One senior party figure warned: “If the consequence of Labour’s Brexit position and this European election is to essentially detoxify the Lib Dems, then that’s a real problem.” Clive Lewis, a shadow Treasury minister, said “lifelong Labour voters” would not back the party this week due to its Brexit stance. He added: “It feels like we’ve given [the Lib Dems] the political equivalent of resuscitation.”
The fears came as it emerged that:
• London mayor Sadiq Khan has pledged that he will campaign for Remain “day and night” in any second referendum, as he urged voters, in an article for the Observer, to back Labour to stop a Farage victory.
• Theresa May is planning to make one last “bold offer” to MPs in a desperate attempt to secure support for her Brexit deal, including changes demanded by Labour, Democratic Unionist and Tory MPs and a new round of indicative votes.
• Labour MPs revealed they were already drawing up attempts to stop a no-deal Brexit should a hardline Brexiter replace May as prime minister, with some suggesting that revoking Brexit had to be a fall-back option.
An Opinium poll for the Observer found that the Liberal Democrats have narrowly overtaken Labour as the favourite party of remain voters, with 29% of the group now backing Cable’s party and 28% backing Labour.
Meanwhile, a wider poll found that the Lib Dems are set to top the poll in London and could even push Labour into third place overall in the European election.
The YouGov/Datapraxis poll of more than 9,000 voters, commissioned by the pro-remain Best for Britain campaign and Hope Not Hate, found the Brexit party leading in all other regions apart from Scotland, where the SNP leads.
It found that the Lib Dems had overtaken Labour, once the pollster had removed voters who said they did not know how they would vote, or would not vote.

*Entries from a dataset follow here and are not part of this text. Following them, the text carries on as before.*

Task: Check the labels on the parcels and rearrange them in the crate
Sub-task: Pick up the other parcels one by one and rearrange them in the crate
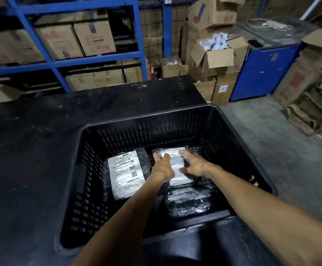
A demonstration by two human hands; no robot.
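Note:
A black slatted plastic crate (177, 114) stands on a dark table. Three black-wrapped parcels with white shipping labels lie in it. One parcel (124, 174) rests at the left with its label facing up. A second parcel (175, 169) lies at the back middle, and both my hands are on it: my left hand (163, 166) grips its left edge, my right hand (193, 163) lies over its right side with fingers spread. The third parcel (188, 201) sits nearer me, partly tucked under the second.
The dark table (41, 141) spreads out to the left and behind the crate. Blue shelving (91, 60) with cardboard boxes fills the back. Open cartons (219, 54), a blue cabinet (263, 70) and flattened cardboard (309, 104) stand on the concrete floor at right.

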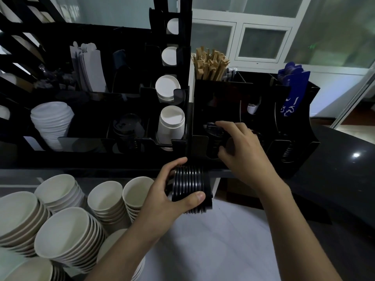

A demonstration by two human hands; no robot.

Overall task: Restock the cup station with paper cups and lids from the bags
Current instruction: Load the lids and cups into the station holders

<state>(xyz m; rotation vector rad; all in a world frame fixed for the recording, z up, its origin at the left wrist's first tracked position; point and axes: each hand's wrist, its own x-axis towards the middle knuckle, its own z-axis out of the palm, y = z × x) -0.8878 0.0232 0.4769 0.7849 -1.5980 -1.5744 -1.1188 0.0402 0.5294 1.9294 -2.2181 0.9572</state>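
Note:
My left hand (pixel 172 191) grips a stack of black lids (pixel 189 187) held sideways in front of the black cup station (pixel 178 147). My right hand (pixel 241 147) reaches into the station's right-hand slot, fingers curled around a black lid stack (pixel 213 136) standing there. White paper cups (pixel 172 123) fill the column of round holders at the centre of the station. A stack of white lids (pixel 51 120) stands in the left compartment, and another black lid stack (pixel 126 128) sits in the middle one. Several stacks of paper cups (pixel 67 230) lie at the lower left.
Brown wooden stirrers (pixel 209 64) stand in the top of the right organiser, with blue sachets (pixel 292 86) at its far right. White sleeves (pixel 89 67) stand in the upper left compartment. A dark counter (pixel 345 169) runs to the right; a white surface (pixel 203 240) lies below my hands.

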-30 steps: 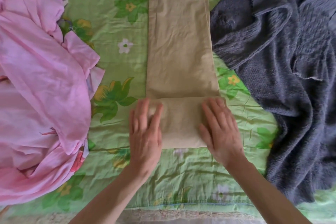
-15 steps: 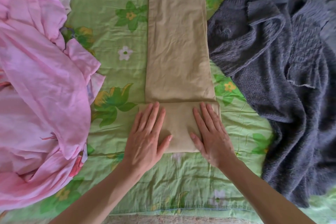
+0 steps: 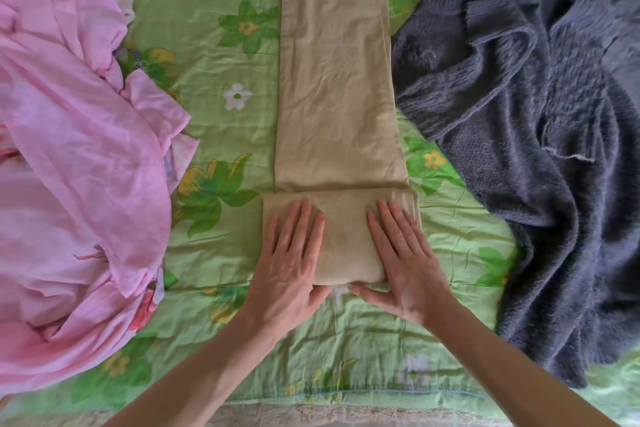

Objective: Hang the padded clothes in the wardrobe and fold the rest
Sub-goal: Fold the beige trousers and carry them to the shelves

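The beige garment [image 3: 336, 80] is laid lengthwise down the middle of the green floral bedspread [image 3: 214, 121], its near end turned over into a flat fold; that fold is pressed by the left hand [image 3: 289, 263] and the right hand [image 3: 403, 260], fingers straight, palms down, nothing gripped; both thumbs are tucked at the fold's near edge; a pink garment [image 3: 76, 166] is heaped to the left; a grey knitted sweater [image 3: 536, 114] is spread to the right, just beside the beige strip.
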A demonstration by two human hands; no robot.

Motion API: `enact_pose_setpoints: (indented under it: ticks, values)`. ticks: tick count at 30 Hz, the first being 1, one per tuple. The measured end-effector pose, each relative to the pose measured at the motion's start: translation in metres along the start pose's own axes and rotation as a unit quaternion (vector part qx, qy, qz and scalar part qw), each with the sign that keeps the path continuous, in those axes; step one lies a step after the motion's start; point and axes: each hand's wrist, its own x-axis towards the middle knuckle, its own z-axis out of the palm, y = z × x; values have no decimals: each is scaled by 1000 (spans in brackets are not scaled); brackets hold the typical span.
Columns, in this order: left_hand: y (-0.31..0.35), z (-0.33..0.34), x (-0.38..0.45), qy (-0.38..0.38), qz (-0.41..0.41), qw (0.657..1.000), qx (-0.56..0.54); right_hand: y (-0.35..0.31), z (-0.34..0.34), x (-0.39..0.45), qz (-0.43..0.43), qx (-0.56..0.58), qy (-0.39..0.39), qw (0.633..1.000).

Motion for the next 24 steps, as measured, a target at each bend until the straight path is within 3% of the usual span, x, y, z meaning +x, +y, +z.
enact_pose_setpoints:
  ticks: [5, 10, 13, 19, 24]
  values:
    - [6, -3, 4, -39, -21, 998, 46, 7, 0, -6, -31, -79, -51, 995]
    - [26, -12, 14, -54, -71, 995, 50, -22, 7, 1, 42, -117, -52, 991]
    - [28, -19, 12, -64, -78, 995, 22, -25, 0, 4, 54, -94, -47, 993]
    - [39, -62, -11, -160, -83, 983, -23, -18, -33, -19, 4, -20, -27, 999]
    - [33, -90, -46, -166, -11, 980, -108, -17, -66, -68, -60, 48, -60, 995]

It put the Lib Dems on 17%, Labour on 15% and the Greens just four points further back, on 11%. The Brexit party was leading on 34% and the Tories were on 9%.
A Tory cabinet minister also told the Observer they were worried about the Lib Dems, as remain supporters abandoned their party. “I’ve been warning for some time that the Lib Dems are not dead and could come back, but have been ignored,” they said. “If you map the local elections on to a general election, there are seats in which big majorities of over 10,000 votes could be wiped out.” [...]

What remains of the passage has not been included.